Prompt:
I'd like the entire listing output verbatim, apart from the pictures.

Available data:
________

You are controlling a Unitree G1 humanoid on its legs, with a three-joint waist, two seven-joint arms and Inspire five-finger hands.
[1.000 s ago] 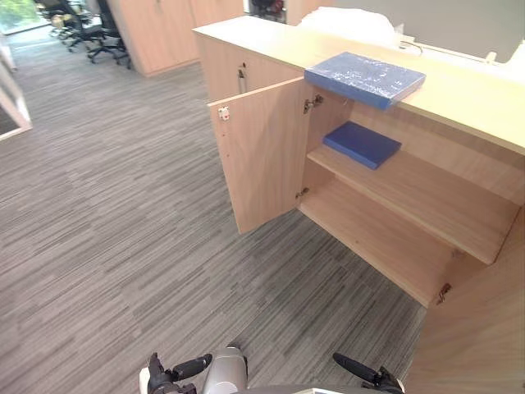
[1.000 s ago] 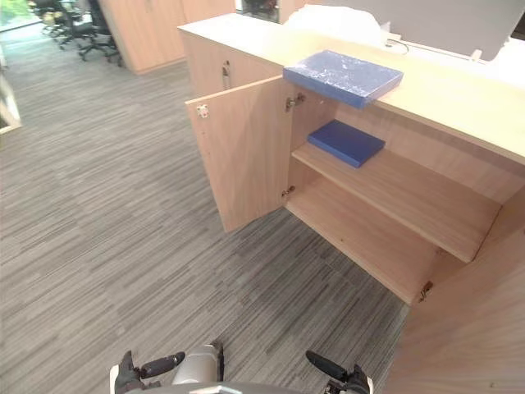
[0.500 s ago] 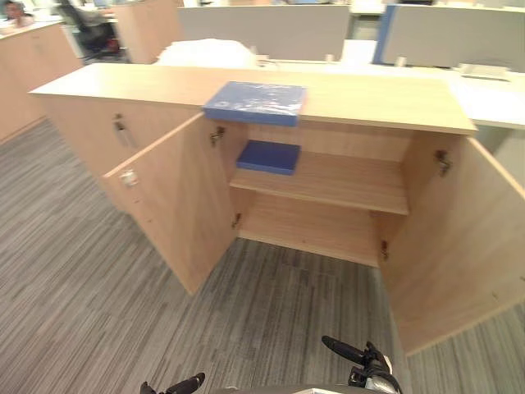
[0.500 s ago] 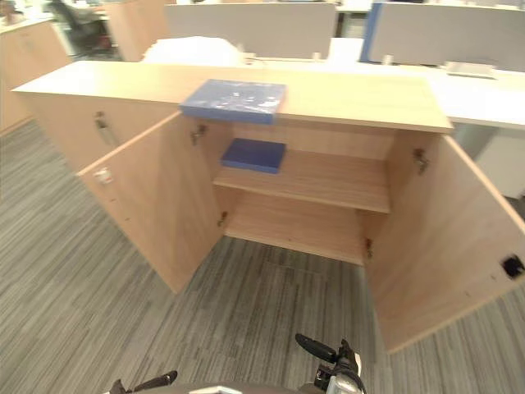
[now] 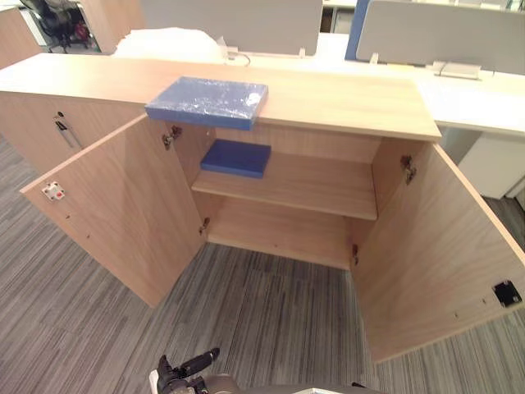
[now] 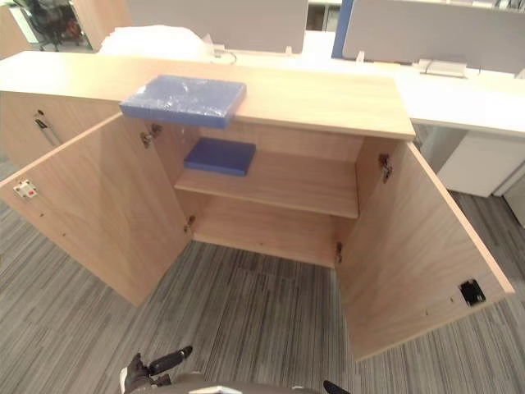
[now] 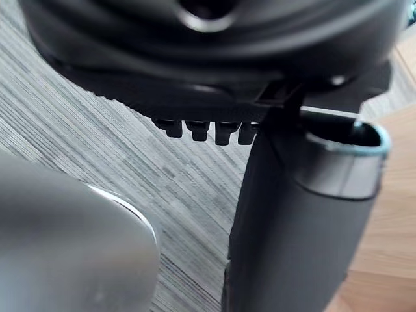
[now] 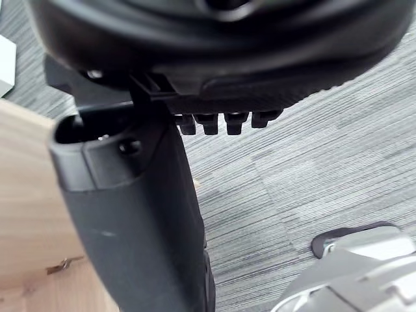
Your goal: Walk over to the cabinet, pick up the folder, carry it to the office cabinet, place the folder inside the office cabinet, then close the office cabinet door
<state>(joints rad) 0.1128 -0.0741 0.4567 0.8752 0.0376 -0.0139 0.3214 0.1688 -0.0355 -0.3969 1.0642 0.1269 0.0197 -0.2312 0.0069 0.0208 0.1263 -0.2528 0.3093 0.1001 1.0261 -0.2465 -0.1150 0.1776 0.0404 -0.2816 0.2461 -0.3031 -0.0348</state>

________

Exercise output:
You are controlling a Unitree G1 humanoid on its legs, with a three-joint waist, two seven-joint arms and Inspire five-finger hands.
[1.000 s ago] 
[1.000 s ago] 
[0.500 s ago] 
[0.500 s ago] 
[now] 
[now] 
[now] 
[now] 
Your goal: Walk over to the cabinet, pick up the folder, carry it to the office cabinet, place the folder inside the office cabinet, then close the office cabinet door
<state>(joints rad) 0.1128 -0.0741 0.4567 0.8752 0.0376 -0.0139 0.3214 0.1688 -0.0355 -0.3969 1.0642 0.1269 0.0197 -0.2312 0.0069 0.0208 0.1263 -0.2528 0.3093 0.1001 1.0261 -0.2465 -0.1150 0.1776 0.0404 -0.2816 0.2461 -0.3031 -0.0348</state>

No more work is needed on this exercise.